La primera vez que ella vio la ciudad llena de luces, con anuncios de colores tan brillantes, lo único que pasó por su mente fue que algún día viviría ahí.
Aquel verano la madre no había podido ir con su esposo a la ciudad, así que le sugirió que se llevara a su hija más pequeña, de solo seis años, para que lo acompañara, y así lo hizo. La niña pensó: “Qué raro que me elijan a mí, pues siempre prefieren a mis hermanos”, pero se sintió feliz de viajar con su padre, pues él era el hombre más maravilloso del mundo.
Cuando bajaron del primer camión, su padre le compró una barra de chocolate, que ella llevó en su mano izquierda.
Ahí esperaron a que pasara el autobús que los llevaría hasta la ciudad. El trayecto fue un poco largo y ella no acababa de entender por qué se sentía tan emocionada. Quizá era porque ese viaje iba a definir el derrotero de su vida. Mientras tanto, ella disfrutó del camino observando a través del cristal paisajes diferentes a los de su pueblo: las personas, las casas, las plantas, los perros. ¡Todo le resultaba completamente nuevo!
Su padre, con esa sonrisa en el rostro que siempre denotaba alegría, también disfrutaba del viaje que le permitiría visitar a sus hijos mayores, además de que llevaría mucha información nueva para compartirla con sus alumnos en la escuela primaria del pueblo, de la cual él era el director.
Durante el tramo final había árboles de eucalipto a ambos lados de la carretera y fue entonces que su padre le dijo: ¡Mira! ¡Allá se ven los volcanes! Ya pronto llegaremos.
A la niña le parecieron mucho más hermosos, que en sus libros.
Conforme se acercaban a la ciudad había cada vez más autos y camiones, los cuales pasaban a gran velocidad. A ella le agradaba su zumbido. En su pueblo solo transitaban dos desvencijados camiones de pasajeros, uno para Pachuca y otro para Tula, que solo circulaban por la mañana, el mediodía y por la tarde. Ocasionalmente pasaba también el camión de carga de Don Sotero, el hijo mayor de Don Guadalupe, quien, según contaban, había hecho un pacto con el Diablo porque de la noche a la mañana se volvió rico.

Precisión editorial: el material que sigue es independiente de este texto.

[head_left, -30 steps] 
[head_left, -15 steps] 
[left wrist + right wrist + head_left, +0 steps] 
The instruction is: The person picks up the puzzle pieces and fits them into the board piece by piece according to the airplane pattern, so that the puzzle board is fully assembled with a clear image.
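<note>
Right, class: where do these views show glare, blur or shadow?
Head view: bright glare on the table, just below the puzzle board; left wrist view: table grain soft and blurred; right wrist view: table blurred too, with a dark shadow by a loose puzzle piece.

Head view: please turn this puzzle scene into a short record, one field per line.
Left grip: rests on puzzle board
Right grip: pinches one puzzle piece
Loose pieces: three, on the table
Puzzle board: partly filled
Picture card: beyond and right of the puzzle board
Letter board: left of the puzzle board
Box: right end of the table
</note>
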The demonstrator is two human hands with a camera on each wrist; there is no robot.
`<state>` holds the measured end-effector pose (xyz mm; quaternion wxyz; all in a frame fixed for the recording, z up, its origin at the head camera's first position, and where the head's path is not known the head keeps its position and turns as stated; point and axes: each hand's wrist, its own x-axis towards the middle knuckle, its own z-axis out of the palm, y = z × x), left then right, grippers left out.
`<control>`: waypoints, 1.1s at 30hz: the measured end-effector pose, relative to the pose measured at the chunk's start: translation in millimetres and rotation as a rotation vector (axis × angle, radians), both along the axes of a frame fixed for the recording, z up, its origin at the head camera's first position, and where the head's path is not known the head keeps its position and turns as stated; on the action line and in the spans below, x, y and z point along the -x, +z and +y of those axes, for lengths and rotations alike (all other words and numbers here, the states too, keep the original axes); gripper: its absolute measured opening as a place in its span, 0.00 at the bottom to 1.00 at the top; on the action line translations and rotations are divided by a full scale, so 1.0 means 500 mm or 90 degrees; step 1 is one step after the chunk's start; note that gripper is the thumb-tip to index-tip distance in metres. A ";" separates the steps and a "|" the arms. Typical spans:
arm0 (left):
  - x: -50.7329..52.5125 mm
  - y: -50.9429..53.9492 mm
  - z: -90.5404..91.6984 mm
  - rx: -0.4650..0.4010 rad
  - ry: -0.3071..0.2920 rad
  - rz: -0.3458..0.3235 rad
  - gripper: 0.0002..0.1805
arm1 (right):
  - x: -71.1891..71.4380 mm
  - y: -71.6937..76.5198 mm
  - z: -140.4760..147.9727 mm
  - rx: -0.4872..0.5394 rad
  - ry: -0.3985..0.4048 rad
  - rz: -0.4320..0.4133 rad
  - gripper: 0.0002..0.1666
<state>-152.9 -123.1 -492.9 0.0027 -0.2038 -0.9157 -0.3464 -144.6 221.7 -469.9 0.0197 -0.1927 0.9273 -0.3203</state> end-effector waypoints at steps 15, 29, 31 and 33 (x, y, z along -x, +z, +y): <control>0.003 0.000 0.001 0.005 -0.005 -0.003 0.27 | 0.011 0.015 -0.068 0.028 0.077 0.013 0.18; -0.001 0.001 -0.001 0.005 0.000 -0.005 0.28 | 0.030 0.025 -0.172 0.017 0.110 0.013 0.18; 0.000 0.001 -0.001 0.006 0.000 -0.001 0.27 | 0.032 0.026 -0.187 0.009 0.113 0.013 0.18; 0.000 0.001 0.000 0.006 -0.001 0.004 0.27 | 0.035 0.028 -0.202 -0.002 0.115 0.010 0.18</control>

También, aunque muy pocas veces, desfilaba la vieja “Pichirila”, que exhalaba un montón de humo y cuando se detenía le tenían que dar cuerda con una manivela para que volviera a arrancar.
Con tantas sorpresas que veían sus ojos, la niña se había olvidado de la barra de chocolate que su padre le había comprado, hasta que descubrió que se había derretido por completo en su mano izquierda.

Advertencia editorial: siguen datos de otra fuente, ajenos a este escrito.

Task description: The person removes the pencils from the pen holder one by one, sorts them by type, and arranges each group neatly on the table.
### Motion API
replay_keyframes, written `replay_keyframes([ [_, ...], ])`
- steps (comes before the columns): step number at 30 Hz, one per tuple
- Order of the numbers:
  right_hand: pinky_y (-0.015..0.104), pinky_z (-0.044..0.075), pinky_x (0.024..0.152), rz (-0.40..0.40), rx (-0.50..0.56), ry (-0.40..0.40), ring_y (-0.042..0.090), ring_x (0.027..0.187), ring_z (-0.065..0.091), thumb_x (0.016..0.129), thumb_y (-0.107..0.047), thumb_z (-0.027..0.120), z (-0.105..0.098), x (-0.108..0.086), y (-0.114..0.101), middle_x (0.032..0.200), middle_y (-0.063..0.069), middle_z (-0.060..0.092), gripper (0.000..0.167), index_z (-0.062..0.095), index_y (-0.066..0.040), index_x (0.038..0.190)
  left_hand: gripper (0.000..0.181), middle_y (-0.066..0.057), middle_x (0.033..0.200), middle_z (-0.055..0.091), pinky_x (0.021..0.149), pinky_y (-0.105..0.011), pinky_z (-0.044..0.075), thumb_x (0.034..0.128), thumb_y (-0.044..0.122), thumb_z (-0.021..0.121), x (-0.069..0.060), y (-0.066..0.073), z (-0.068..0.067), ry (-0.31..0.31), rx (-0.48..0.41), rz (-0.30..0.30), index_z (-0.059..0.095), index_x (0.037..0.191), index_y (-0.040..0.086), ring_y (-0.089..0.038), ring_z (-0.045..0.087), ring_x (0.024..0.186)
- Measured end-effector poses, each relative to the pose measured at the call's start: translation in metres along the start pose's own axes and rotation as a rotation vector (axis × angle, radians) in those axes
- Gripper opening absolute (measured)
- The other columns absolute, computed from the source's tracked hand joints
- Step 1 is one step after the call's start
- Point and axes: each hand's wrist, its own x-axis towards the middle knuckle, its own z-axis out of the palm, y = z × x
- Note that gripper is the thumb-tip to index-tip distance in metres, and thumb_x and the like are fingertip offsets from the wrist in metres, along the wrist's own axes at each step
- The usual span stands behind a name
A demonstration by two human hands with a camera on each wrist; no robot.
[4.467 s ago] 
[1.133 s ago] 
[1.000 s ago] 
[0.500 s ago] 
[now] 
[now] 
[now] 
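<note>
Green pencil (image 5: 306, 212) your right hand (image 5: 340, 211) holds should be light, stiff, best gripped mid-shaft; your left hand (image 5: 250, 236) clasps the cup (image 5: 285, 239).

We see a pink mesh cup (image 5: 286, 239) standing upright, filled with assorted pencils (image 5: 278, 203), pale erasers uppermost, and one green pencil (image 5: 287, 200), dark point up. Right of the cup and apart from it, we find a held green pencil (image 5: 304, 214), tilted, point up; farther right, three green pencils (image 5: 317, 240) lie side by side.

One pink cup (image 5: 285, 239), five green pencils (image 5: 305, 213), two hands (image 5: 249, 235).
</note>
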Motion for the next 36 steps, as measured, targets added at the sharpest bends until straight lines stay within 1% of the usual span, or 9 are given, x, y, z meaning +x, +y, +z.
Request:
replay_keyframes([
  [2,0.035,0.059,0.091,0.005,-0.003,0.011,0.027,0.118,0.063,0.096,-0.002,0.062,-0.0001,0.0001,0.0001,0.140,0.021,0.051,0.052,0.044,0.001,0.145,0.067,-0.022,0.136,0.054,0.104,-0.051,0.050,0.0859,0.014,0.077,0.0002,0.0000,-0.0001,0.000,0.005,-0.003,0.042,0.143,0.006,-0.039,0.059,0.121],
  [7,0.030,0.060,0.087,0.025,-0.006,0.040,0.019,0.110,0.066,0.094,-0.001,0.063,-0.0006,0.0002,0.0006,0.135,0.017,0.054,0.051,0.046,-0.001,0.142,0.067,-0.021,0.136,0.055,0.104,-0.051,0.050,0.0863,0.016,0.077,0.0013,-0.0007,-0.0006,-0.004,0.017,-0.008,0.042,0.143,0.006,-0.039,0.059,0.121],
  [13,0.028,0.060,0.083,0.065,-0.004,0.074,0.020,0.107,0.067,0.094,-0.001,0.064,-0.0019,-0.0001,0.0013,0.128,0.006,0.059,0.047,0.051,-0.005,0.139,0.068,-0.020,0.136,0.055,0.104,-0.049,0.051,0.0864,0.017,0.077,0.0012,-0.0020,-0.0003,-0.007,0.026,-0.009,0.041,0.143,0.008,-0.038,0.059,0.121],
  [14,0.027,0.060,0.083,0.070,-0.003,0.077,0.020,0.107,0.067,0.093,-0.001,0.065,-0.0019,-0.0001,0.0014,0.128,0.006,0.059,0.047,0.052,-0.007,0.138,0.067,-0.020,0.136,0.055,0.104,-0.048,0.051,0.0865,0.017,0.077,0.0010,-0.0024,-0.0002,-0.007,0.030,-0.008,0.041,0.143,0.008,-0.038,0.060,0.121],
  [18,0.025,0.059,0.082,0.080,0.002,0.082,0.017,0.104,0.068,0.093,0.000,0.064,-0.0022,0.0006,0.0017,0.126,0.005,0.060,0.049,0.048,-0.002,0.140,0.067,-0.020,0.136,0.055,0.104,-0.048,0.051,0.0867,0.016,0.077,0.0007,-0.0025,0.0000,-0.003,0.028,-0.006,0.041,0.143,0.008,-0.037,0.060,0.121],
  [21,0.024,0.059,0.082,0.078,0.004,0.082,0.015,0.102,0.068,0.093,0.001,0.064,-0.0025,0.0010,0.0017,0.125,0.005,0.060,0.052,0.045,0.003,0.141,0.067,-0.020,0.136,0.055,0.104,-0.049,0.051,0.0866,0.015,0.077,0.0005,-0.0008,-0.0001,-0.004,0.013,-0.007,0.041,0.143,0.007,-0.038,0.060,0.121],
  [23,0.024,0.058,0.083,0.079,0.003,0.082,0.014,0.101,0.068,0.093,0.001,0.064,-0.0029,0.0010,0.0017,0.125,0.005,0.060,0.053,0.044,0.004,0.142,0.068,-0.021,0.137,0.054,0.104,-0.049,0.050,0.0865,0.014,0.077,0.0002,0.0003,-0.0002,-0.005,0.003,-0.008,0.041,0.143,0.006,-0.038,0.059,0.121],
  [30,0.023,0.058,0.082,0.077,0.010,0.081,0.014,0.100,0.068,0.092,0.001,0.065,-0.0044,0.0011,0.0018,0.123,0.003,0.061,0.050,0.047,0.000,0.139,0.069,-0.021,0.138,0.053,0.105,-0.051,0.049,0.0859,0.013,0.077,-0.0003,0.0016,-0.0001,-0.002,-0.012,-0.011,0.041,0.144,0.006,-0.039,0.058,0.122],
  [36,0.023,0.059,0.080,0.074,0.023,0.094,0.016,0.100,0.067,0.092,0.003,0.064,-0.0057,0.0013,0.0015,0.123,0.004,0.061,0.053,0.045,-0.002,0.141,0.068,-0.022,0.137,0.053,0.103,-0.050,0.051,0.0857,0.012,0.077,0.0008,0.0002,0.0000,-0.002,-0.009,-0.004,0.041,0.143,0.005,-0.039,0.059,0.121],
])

Cuando llegaron a la casa de la hermana mayor, todos los familiares los recibieron con alegría: ¡Llegó el abuelo!, gritaban los nietos con emoción, porque él siempre los llevaba al Circo Atayde y eso era para ellos un gran acontecimiento.

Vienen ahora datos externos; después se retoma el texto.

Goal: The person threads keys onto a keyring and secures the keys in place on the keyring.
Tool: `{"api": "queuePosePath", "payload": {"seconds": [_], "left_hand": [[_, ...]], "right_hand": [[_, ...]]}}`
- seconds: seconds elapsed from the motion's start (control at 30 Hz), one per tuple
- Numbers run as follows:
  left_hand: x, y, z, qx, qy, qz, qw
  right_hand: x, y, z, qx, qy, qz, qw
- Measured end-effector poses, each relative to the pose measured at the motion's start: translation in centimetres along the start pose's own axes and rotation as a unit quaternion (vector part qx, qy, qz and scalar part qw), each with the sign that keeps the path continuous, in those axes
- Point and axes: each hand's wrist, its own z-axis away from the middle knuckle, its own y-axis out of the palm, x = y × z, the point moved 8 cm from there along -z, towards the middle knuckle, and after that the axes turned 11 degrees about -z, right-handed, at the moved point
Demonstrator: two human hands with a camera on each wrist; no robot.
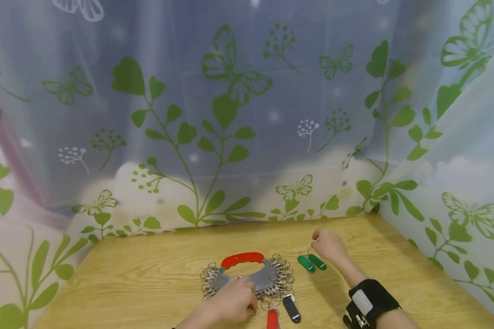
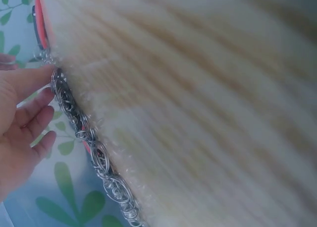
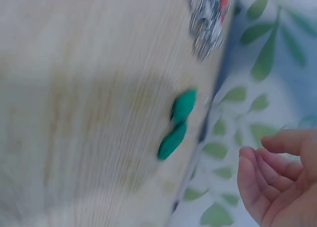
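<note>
A grey metal plate [image 1: 265, 275] with a red handle [image 1: 242, 259] lies on the table, its curved edge hung with many small metal rings [image 1: 286, 269]. My left hand [image 1: 236, 299] rests over the plate's near edge. In the left wrist view, its forefinger touches the rings [image 2: 69, 105] while the other fingers are loosely bent. A red key tag [image 1: 273, 319] and a black key tag [image 1: 291, 309] lie by the near rings. Two green key tags [image 1: 306, 264] lie right of the plate. My right hand [image 1: 330, 246] hovers beyond them, fingers loosely curled and holding nothing visible.
The wooden table [image 1: 148, 274] runs back to a printed curtain [image 1: 296, 151] with green leaves and butterflies. More curtain hangs along both sides. A black strap [image 1: 372, 301] is around my right wrist.
</note>
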Motion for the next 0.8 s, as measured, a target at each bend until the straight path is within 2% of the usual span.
{"api": "queuePosePath", "payload": {"seconds": [0.13,0.2,0.4,0.53,0.7,0.8], "left_hand": [[-0.1,0.4,0.2,0.018,0.001,-0.014,0.9997],[-0.3,0.6,0.3,0.021,0.007,-0.015,0.9996],[-0.6,0.3,0.5,-0.009,0.037,-0.046,0.9982],[-0.8,0.4,0.4,-0.018,0.053,-0.060,0.9966],[-1.0,0.5,0.3,-0.019,0.073,-0.058,0.9955],[-1.1,0.4,0.3,-0.028,0.082,-0.072,0.9937]], "right_hand": [[-0.9,-0.1,-1.5,-0.003,0.000,0.020,0.9998],[-1.5,0.5,-1.8,0.007,0.012,0.022,0.9997],[-3.0,3.0,-1.9,0.051,0.053,0.065,0.9952],[-3.4,4.2,-1.9,0.049,0.063,0.098,0.9920],[-3.5,4.9,-1.9,0.040,0.057,0.109,0.9916],[-3.4,4.9,-1.9,0.038,0.056,0.100,0.9927]]}}
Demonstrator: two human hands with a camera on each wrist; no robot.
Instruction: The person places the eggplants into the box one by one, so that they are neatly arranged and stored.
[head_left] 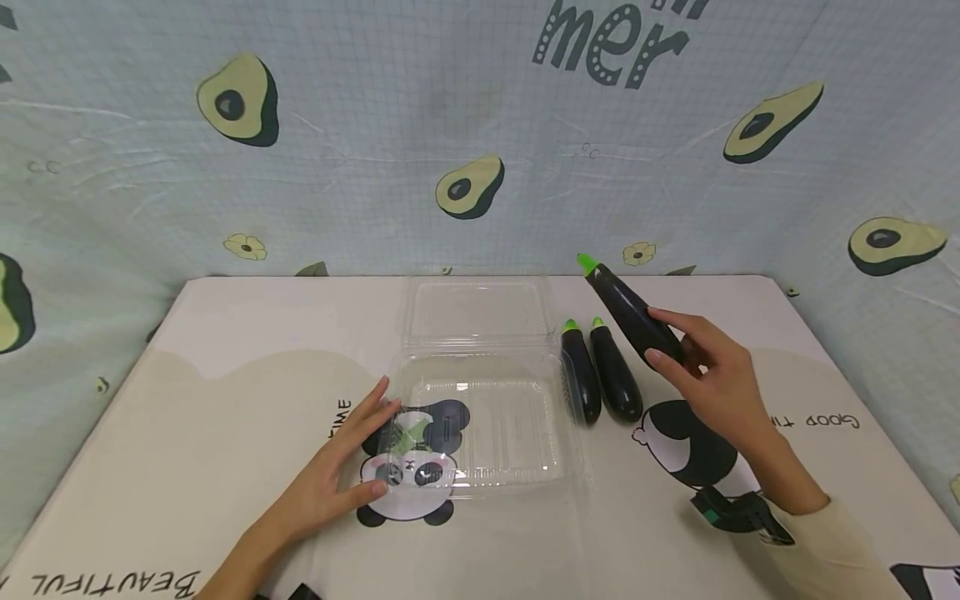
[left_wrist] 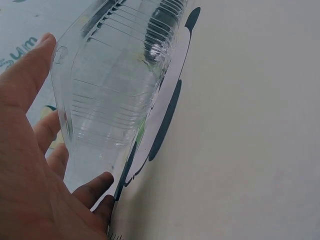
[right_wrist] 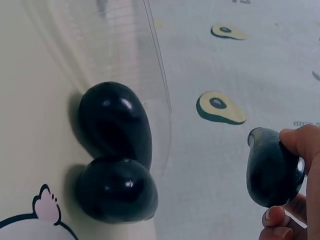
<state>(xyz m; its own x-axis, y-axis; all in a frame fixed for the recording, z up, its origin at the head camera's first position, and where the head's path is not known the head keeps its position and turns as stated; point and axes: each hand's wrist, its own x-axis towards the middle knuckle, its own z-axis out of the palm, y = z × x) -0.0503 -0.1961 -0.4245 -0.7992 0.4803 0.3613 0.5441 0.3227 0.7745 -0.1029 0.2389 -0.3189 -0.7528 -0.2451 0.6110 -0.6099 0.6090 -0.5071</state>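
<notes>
An eggplant [head_left: 628, 310], glossy and near black with a bright green stem end, is held above the table in my right hand [head_left: 716, 375], thumb and fingers on its thick lower end. Two more eggplants [head_left: 581, 375] [right_wrist: 117, 190] lie side by side on the table below it. Left of them stands a clear plastic clamshell box [head_left: 495, 433], its lid [head_left: 478, 312] folded back. My left hand [head_left: 337, 471] is at the box's left side with fingers spread and extended. In the left wrist view, a fingertip meets the clear rim [left_wrist: 57, 75].
The table [head_left: 247, 433] has a pale cover printed with pandas and lettering. A curtain [head_left: 360, 142] with avocado prints hangs behind and at both sides. A dark strap device [head_left: 738, 512] sits at my right wrist.
</notes>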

Pero no todo acabó ahí. Por la noche, cuando el hermano mayor regresó de trabajar, los invitó al cine. En la calle, la niña seguía maravillándose con todos los anuncios de colores brillantes: Corona Extra, Coca Cola, Chevrolet y muchos más. Llena de asombro, vio que los asientos de la sala no eran como los improvisados tablones del cine de su pueblo, el cine “Encanto”, de Don Jerónimo, donde solo pasaban películas de vampiros que a ella le daban mucho miedo.
En su mente, la niña se repetía una y otra vez: “Algún día viviré en esta ciudad”. Su padre, en cambio, pensaba que su pueblo y sobre todo su escuela eran lo más importante para él y que nunca los cambiaría.
A los diez años de edad y usando sus calcetas moradas, la niña viajo de regreso a la ciudad que tanto la había deslumbrado, esta vez para quedarse y para escribir ahí muchas páginas más de su propia historia.